EXERCISE DIRECTIONS: From the first line to the last, copy the data exactly and drop the pictures.

DATA SHOWN:
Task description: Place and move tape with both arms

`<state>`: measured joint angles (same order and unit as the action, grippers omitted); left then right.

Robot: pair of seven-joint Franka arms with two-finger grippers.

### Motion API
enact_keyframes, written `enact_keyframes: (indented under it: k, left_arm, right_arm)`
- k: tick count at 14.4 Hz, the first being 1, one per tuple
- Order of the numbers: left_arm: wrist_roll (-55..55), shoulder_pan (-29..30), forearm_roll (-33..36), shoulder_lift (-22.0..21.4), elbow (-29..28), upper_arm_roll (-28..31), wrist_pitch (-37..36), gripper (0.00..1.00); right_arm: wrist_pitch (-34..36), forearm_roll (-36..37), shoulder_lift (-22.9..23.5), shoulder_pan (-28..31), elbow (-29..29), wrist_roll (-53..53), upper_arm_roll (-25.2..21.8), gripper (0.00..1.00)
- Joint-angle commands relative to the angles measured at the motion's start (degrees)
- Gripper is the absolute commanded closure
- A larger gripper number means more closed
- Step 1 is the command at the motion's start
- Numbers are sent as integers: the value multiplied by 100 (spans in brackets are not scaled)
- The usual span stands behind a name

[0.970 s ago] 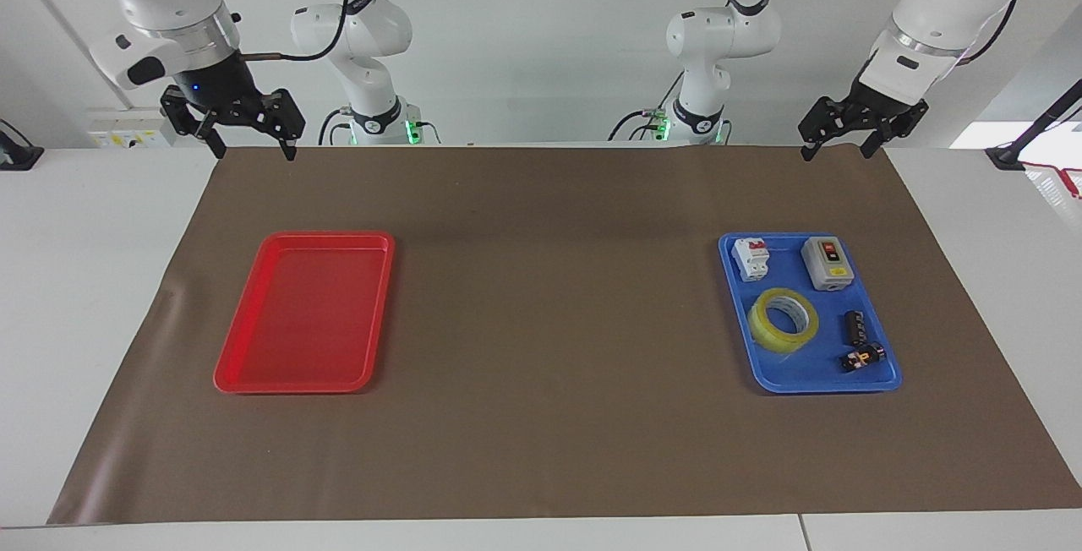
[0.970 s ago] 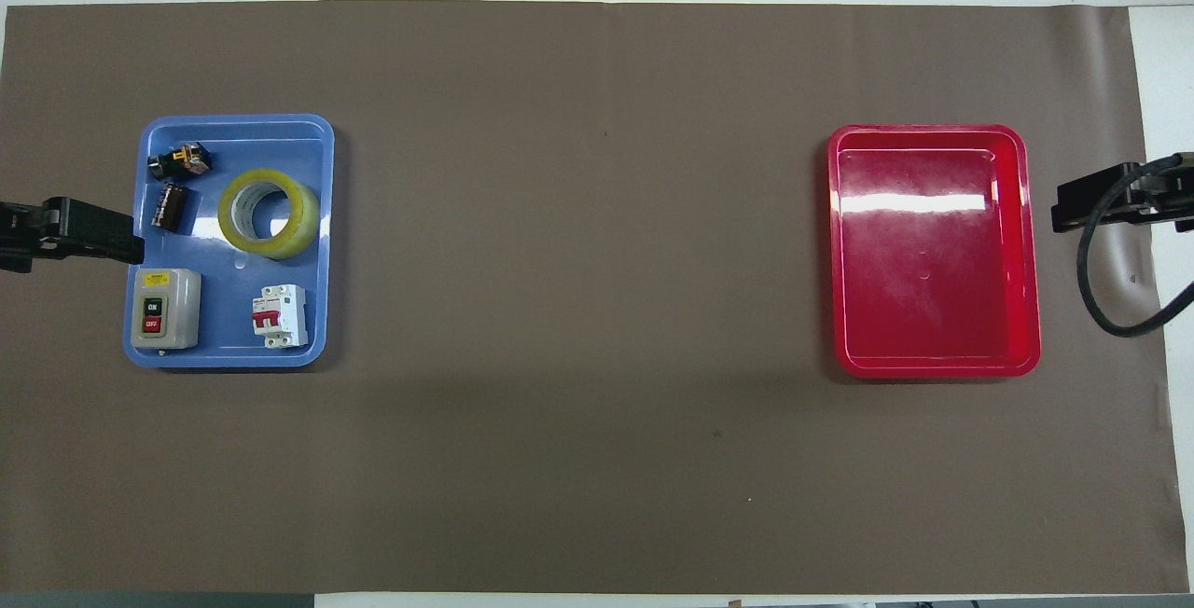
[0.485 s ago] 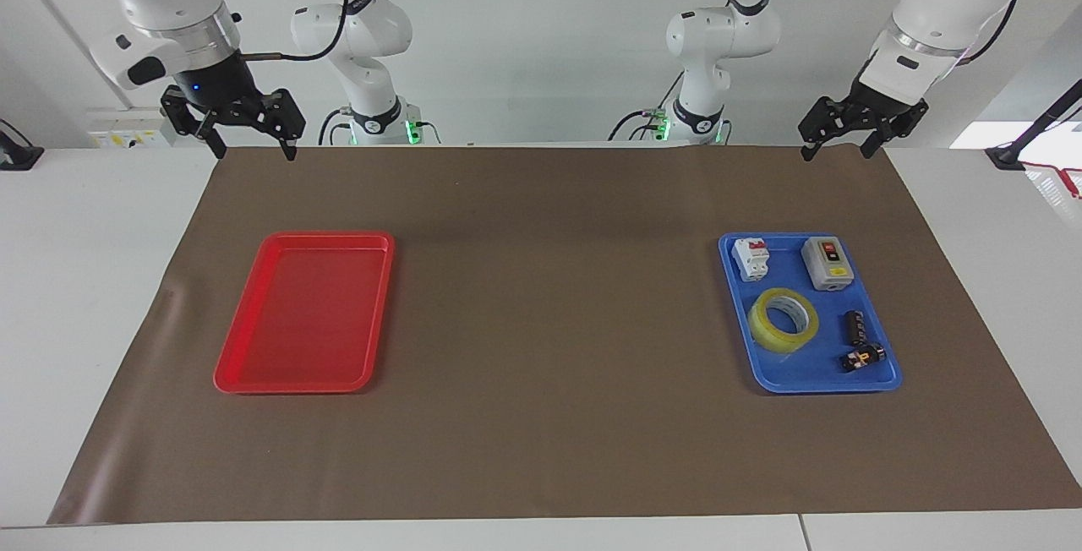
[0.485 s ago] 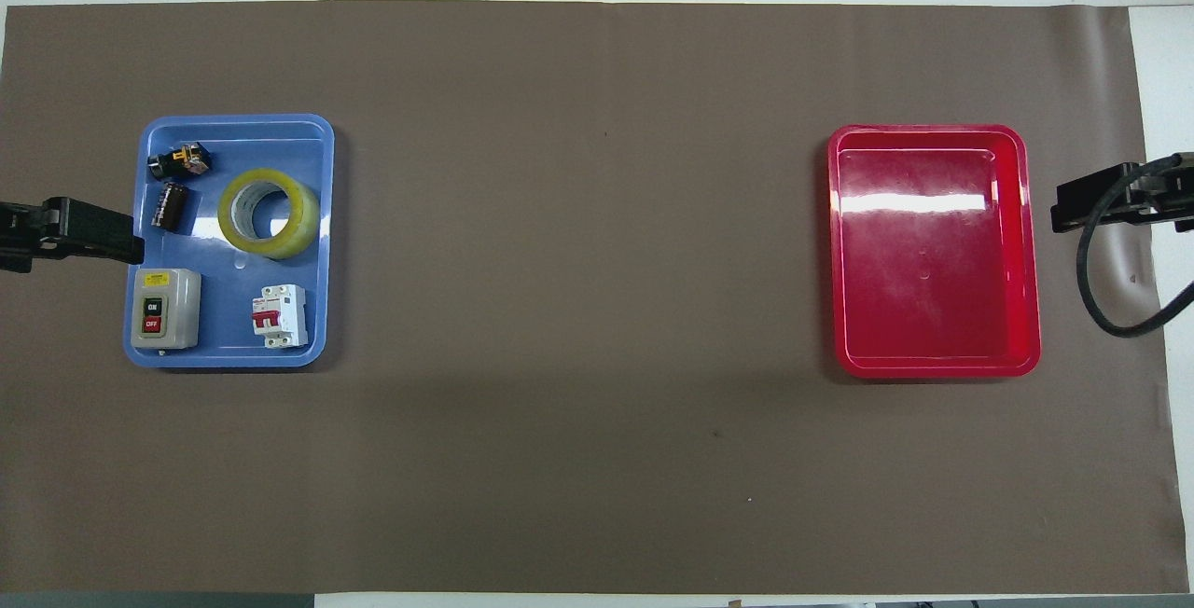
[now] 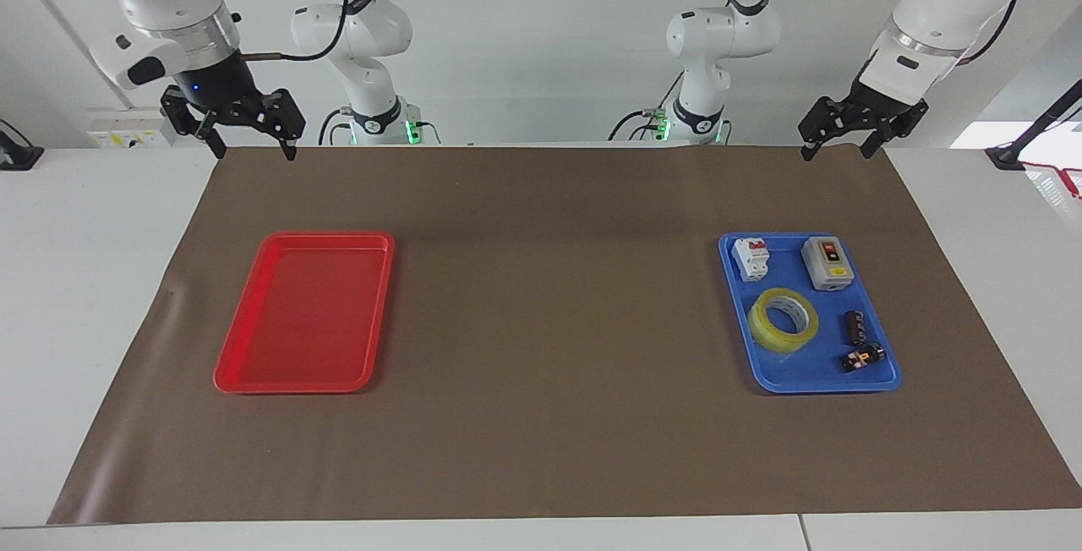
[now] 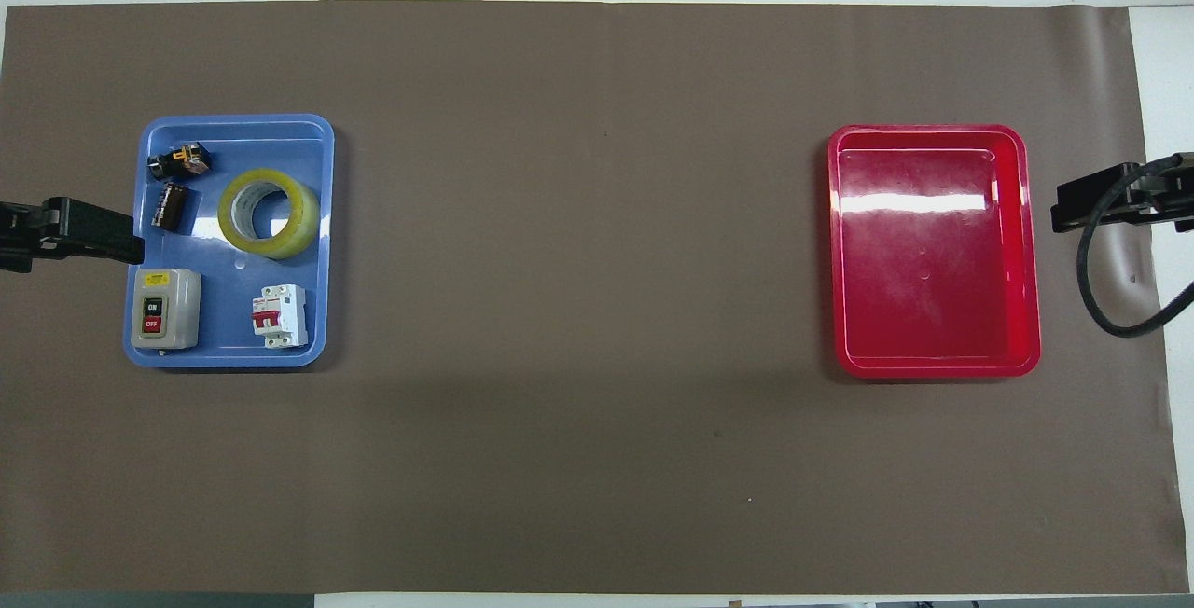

EXPECTED OUTPUT:
Task description: Place and move tape with both arms

`<state>`: measured joint angles (same order and unit as the action, grippers omitted); left then right.

Robot: pair of seven-joint Franka arms with two-finger grippers.

### Motion API
enact_keyframes, written `enact_keyframes: (indented under it: k, left_arm, right_arm)`
- k: tick count at 14.4 Hz, the first being 1, one per tuple
- Order of the numbers: left_arm: wrist_roll (-55..55), shoulder_pan (-29..30), forearm_roll (-33..36), shoulder_lift (-22.0..21.4), elbow (-29..28), upper_arm_roll (-28..31), wrist_pitch (-37..36), gripper (0.00..1.00); right_arm: wrist_pitch (-34..36), forearm_roll (-36..37), shoulder_lift (-22.9..23.5), shoulder_pan (-28..31), elbow (-29..29), wrist_roll (-53..53), upper_arm_roll (-25.2..21.8), gripper (0.00..1.00)
- Joint-angle commands relative to the angles measured at the motion's start (degrees)
- Gripper is the absolute commanded closure
- A larger gripper number means more closed
- Step 1 is the command at the motion's start
- Numbers are sent as integers: the value multiplied by 100 (spans in brackets are not scaled)
- The usual span stands behind a name

[0.970 s ago] 
[0.970 s ago] 
[0.485 s ago] 
[0.485 s ago] 
[now] 
[now] 

This answer requires nothing more.